Bei gestörtem Verhältnis und ungleicher Betreuungsverteilung liegt kein Wechselmodell vor

Ein vollständiges Wechselmodell liegt dann vor, wenn die gemeinsamen Kinder wirklich jeweils zur Hälfte beim einen und beim anderen Elternteil leben. Was passiert, wenn diese 50%ige Aufteilung nicht exakt gelebt wird, musste im Folgenden das Berliner Kammergericht (KG) entscheiden.
Das minderjährige Kind dieses Falls wurde von den getrennt lebenden Eltern statt im 50:50-Verhältnis im Wesentlichen zu 55 % durch die Mutter und zu 45 % vom Vater betreut.
Entsprechend verlangte die Mutter für das Kind vom Vater Unterhalt. Dieser wehrte sich dagegen mit dem Argument, dass schließlich ein Wechselmodell vorläge.
Für die Lösung dieser Frage musste das KG erst einmal die Frage beantworten, ob die Mutter das Kind überhaupt im Verfahren vertreten konnte. Bei gemeinsamer elterlicher Sorge setzt nämlich die Vertretung des Kindes voraus, dass es sich in der Obhut (nur) des Elternteils befindet, der den Kindesunterhalt als Vertreter verlangt. Wenn das Kind aber gleichermaßen bei beiden Elternteilen lebt, fehle es an dieser Voraussetzung. Der Senat ging bei der vorliegenden 55:45-Situation aber davon aus, dass das Kind in einem solchen Umfang bei der Mutter lebt, der diese Vertretung durch sie zulässt. Dann stellte das KG fest, dass die Eltern eine gestörte Kommunikations- und Kooperationsbasis hatten. Und diese gegenseitige Verständigkeit ist eine Grundvoraussetzung für das Wechselmodell. Diese lag den Umständen zufolge hier somit nicht vor. Die Mutter konnte deshalb den Kindesunterhalt geltend machen – und bekam ihn auch zugesprochen.

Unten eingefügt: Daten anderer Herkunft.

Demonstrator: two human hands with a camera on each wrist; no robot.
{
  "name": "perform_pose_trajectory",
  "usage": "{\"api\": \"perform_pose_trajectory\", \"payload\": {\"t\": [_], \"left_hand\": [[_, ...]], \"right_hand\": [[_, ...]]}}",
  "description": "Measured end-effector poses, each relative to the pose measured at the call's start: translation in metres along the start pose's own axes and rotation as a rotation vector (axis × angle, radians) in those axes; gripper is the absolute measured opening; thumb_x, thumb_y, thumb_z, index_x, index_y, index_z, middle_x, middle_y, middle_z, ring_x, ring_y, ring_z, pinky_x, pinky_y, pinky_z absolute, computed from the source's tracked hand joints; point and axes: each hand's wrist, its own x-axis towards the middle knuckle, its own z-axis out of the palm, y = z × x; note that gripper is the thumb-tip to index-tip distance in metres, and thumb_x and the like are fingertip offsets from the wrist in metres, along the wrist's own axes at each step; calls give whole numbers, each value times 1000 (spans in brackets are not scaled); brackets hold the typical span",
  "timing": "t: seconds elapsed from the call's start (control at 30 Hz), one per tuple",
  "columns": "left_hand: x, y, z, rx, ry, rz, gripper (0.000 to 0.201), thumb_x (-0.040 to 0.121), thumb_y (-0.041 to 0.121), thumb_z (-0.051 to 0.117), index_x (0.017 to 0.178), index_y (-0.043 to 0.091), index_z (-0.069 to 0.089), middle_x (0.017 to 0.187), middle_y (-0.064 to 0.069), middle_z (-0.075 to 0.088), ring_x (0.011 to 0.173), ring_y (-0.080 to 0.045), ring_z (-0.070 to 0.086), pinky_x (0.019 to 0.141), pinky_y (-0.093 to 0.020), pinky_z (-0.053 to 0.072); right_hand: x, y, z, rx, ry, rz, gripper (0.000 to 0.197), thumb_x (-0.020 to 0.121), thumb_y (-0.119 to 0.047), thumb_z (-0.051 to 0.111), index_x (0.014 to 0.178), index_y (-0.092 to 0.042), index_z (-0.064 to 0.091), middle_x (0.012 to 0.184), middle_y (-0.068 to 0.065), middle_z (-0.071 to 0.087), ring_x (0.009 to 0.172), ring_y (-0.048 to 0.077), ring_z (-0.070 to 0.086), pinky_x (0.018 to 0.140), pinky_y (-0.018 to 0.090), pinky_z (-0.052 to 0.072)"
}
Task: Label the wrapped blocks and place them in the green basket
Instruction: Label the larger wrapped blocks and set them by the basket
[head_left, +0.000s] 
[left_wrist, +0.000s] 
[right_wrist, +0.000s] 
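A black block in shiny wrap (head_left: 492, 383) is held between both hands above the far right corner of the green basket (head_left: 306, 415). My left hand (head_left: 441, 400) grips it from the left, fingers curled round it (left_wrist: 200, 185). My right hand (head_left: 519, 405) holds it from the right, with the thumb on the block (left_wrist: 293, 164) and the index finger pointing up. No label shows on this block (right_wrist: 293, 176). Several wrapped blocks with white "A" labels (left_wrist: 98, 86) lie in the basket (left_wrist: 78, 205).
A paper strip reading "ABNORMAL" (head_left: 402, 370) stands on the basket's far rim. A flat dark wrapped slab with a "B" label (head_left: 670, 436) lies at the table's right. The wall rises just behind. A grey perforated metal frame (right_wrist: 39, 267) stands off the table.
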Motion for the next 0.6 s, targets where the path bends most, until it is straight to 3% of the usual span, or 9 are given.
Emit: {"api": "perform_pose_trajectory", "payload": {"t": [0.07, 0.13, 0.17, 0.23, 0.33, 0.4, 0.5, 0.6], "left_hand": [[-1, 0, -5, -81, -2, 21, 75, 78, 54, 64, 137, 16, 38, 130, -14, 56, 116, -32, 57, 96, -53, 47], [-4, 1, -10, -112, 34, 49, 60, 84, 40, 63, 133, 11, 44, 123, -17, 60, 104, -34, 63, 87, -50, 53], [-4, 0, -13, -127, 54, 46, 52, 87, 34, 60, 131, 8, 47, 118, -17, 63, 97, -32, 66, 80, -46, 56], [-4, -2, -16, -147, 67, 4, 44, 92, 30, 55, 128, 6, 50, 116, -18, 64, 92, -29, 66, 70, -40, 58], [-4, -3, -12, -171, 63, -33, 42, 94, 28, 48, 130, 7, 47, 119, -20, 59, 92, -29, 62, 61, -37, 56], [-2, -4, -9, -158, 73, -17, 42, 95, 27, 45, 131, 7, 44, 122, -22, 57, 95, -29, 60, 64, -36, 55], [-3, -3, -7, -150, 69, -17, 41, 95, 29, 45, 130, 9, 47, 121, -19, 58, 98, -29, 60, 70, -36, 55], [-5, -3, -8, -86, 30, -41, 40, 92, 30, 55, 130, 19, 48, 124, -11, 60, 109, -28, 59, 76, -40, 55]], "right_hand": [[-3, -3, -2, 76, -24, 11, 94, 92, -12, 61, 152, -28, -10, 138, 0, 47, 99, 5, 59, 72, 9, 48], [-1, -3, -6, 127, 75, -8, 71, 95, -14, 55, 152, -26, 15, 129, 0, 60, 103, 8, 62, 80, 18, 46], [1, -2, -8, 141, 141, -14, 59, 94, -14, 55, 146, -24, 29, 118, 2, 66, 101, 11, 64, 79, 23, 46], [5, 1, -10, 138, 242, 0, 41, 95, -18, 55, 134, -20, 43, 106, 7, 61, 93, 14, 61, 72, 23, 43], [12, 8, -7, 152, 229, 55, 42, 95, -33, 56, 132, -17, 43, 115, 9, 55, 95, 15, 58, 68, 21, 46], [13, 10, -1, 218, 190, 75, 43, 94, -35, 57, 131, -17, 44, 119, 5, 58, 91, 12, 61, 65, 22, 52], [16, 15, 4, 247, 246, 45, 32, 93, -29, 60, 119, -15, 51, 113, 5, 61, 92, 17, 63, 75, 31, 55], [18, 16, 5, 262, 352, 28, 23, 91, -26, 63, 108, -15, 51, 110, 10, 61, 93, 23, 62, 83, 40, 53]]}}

Hinweis: Bei der Frage, ob ein Wechselmodell vorliegt, ist auch die Qualität der wechselseitigen Betreuung zu bewerten. Es ist deshalb immer auch darauf zu achten, wer die Elternabende, Arztbesuche usw. wahrnimmt und wie es um die Betreuung in besonderen Situationen (Krankheit usw.) bestellt ist.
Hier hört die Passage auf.